1. 1.
    +15 -3
    hz muhafazidin cehennem tasviri
    hz. muhafazid'in (s.a.v.) miraç'ta cehennem bekçisi malik ile konuşması
    hz. muhafazid (s.a.v) anlatıyor
    malik cehennemden iğne deliği kadar bir yer açtı.
    oradan iplik inceliğinden siyah bir duman çıktı.
    o duman bir saat çıksaydı; bütün yeri ve semaları
    o dumanın karanlığı sarardı.

    güneşin, ayın ve diğer aydınlık veren
    şeylerin ziyası ve nuru görünmezdi; mahvolurdu.
    ancak malik, o deliği o anda eli ile sığadı;
    o duman yok oldu.
    bana şöyle dedi:

    -buradan içeri bakın.

    bakınca gördüm ki,
    cehennem birbirinin atında yedi tabakadır.
    en yukarısı cehennemdir ki; oraya müminlerin
    en asileri girer. bunun azabı, diğerlerinden hafiftir.

    2.si lezadır.
    buraya nasara girecektir.

    3.sü hutamedir.
    buraya da yahudiler girerler.

    4.sü sairdir.
    buraya da sabiler girerler.

    5.si sakardır.
    buraya da mecusiler girerler.

    6.sı cahimdir.
    buraya da müşrikler girerler.

    7.si haviyedir.
    buraya da münafıklar girerceklerdir.
    bir de allahlık davası güdenler girerler.
    firavun, nemrut gibi.

    ben, aşağı tabakada olanların azaplarının şiddetinden
    bakmaya takat getiremedim. ancak üst tabakada
    olanlara baktım; buraya ümmetimin asileri girerler.
    buraya bakınca gördüm ki:

    orada ateşten yetmiş derya var.
    her deryanın kenarında ateşten birer şehir var.
    her şehirde ateşten yetmiş bin ev var.

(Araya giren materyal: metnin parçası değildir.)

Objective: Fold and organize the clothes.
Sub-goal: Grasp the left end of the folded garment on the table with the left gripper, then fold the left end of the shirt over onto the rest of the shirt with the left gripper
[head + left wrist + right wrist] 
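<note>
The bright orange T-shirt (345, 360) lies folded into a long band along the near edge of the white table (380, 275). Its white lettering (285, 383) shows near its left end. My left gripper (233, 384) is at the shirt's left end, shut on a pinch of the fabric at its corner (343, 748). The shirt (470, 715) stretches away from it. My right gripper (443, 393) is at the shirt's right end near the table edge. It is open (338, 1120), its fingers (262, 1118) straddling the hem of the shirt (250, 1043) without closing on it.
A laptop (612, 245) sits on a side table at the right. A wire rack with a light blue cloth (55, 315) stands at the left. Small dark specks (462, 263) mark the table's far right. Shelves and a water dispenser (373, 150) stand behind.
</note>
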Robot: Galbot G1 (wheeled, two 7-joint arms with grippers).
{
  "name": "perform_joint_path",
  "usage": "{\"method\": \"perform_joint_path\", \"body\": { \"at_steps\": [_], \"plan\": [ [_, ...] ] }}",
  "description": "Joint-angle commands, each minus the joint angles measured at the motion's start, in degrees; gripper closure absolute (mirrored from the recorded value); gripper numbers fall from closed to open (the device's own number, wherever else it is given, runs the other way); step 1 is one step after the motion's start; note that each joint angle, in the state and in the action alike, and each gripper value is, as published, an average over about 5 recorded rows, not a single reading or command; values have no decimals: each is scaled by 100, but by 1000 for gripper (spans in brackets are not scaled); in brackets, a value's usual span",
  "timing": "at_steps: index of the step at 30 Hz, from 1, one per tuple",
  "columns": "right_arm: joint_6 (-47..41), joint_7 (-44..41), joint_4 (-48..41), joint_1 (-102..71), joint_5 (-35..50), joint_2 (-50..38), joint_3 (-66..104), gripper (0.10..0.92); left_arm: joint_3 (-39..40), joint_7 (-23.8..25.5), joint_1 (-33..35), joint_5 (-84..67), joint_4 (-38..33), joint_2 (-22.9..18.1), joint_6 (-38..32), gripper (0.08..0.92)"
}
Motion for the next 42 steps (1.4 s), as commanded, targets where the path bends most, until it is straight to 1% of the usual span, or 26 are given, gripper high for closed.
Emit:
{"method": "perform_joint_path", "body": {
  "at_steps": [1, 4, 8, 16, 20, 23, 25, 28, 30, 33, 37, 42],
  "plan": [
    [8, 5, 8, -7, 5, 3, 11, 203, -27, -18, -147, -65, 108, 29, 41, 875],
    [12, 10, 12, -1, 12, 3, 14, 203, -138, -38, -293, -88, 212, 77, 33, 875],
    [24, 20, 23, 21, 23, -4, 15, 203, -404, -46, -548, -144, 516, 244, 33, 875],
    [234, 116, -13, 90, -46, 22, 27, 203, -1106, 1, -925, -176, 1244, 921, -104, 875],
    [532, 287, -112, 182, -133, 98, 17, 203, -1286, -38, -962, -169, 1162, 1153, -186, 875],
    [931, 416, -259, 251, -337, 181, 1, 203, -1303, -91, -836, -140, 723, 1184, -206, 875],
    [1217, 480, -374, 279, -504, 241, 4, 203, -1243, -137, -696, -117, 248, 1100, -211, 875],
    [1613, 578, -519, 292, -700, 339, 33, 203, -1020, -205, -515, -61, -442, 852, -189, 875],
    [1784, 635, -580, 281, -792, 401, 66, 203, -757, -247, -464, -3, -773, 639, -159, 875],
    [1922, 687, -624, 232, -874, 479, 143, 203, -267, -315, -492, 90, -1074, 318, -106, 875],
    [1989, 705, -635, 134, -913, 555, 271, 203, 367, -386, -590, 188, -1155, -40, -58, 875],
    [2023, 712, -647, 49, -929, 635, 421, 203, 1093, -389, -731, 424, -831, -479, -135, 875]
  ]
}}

    her evin içinde ateşten yetmiş bin sandık var.
    o sandıkların içinde de, erkekler ve kadınlar var.
    oraya hapsolmuşlar; yanlarında yılanlar ve akrepler var.
    şöyle sordum:

    - ey malik,
    bu sandıkların içinde hapsolanlar
    kimlerdir?

    şöyle anlattı:

    - bunların bazısı insanlara zulüm edip
    haksız yere malını alanlardır.
    bazısı da büyüklük sayıp zalim
    cebbarlık edenlerdir.
    halbuki büyüklük,
    celal ve ikram sahibi
    yüce allaha mahsustur.

    sonra, bir kavim gördüm;
    dudakları deve ve köpek dudakları gibi idi.
    karınları da şişmişti. zebaniler, ateşten tokmaklarla
    bunların karınlarına vurup duruyorlardı.

    karınlarında bağırsakları kopuyor;
    dübürlerinden dökülüyordu.
    tekrar içlerinden bağırsak yaratılıyordu;
    zebaniler yine vurup döküyordu.
    onlara böylece azap ediyorlardı.

    -- bunlar kimlerdir? dedim;
    malik şöyle anlattı:

    bunlar ümmetinizde yetim malını
    haksız yere yiyenlerdir.

    bir kavim gördüm,
    karınları dağlar gibi şişmişti.
    içine yılanlar ve akreplerler dolmuştu.
    orada hareket edip ıstırap veriyorlardı.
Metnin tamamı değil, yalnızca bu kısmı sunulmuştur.